Autre bizarrerie : dans le rapport du think tank Terra Nova qui a inspiré le projet scolaire du Parti socialiste, cette réforme était chiffrée à 50 milliards. Aujourd’hui c’est l’ensemble du projet socialiste qui atteint ce montant. Difficile alors de se repérer dans les chiffres. Dans ce même rapport, les dépenses « en faveur des jeunes » étaient, pour une certaine part, supportées par un effort fiscal demandé aux seniors aisés, et par la suppression de certains avantages accordés aux familles et redirigés vers les jeunes (voir sur Telos mon article La roue de la distribution étatique). Ces dispositions ne figurent plus dans le schéma présenté le 5 avril. Les recettes fiscales supplémentaires pour financer le projet socialiste reprennent des classiques : fiscaliser davantage le capital et les privilèges.
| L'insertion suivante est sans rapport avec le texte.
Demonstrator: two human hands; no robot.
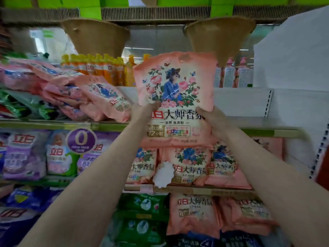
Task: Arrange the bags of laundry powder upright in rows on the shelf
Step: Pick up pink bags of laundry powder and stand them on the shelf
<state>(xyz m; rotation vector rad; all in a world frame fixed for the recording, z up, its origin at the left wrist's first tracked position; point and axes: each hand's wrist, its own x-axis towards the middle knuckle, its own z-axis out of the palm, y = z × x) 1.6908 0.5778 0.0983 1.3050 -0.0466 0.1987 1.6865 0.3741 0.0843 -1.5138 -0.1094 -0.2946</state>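
Observation:
I hold a pink laundry powder bag (175, 82) with a floral picture upright in the air, in front of the upper shelf (252, 132). My left hand (145, 113) grips its left edge and my right hand (213, 120) grips its right edge, both at mid-height. To the left on that shelf, several pink bags (106, 100) lie slumped in a heap. On the shelf below, three pink bags (190, 164) stand upright in a row. More pink bags (194, 213) lean on the shelf under that.
The white shelf back panel (240, 102) shows to the right of the held bag. Orange bottles (99, 68) stand behind the heap. Purple bags (25, 154) and green bags (146, 205) fill the left and lower shelves. Two woven cone lampshades (96, 36) hang above. A white wall (292, 56) stands at right.

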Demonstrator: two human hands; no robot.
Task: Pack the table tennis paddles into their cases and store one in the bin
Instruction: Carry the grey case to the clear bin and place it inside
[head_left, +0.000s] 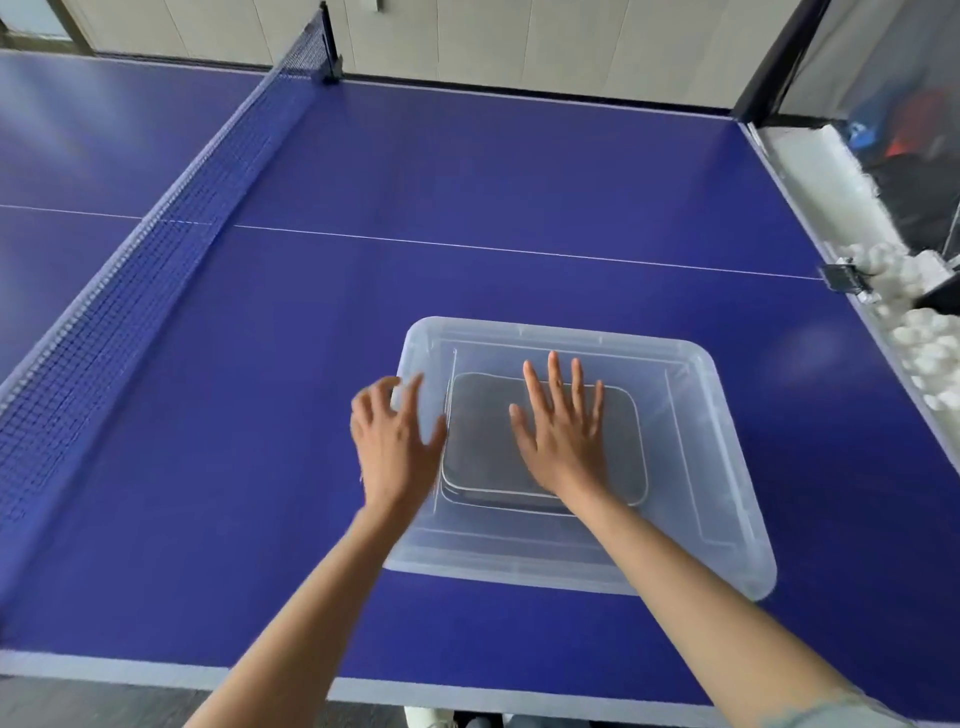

Le Parti socialiste est attendu sur la question scolaire. Il n’a pas su ou voulu trancher entre une vision réformiste qui rompe avec le passé, quitte à secouer des idéologies, et une vision qui prolonge l’existant en l’améliorant sur les marges. La sélection précoce ne bénéficie vraiment qu’aux enfants des familles de classe moyennes cultivées et de classes supérieures, il n’est pas loyal de couvrir d’un voile pudique cette réalité. Les chances de réussir et de rebondir devraient être renvoyées vers les débuts de l’âge adulte, et même tout au cours de l’existence. Quitte à faire de l’éducation le cœur de son projet, quitte à engager un budget en hausse, quitte à accroître le nombre d’enseignants : autant que cela se traduise par une réforme qui, loin d’être un infléchissement languissant, soit un vrai virage.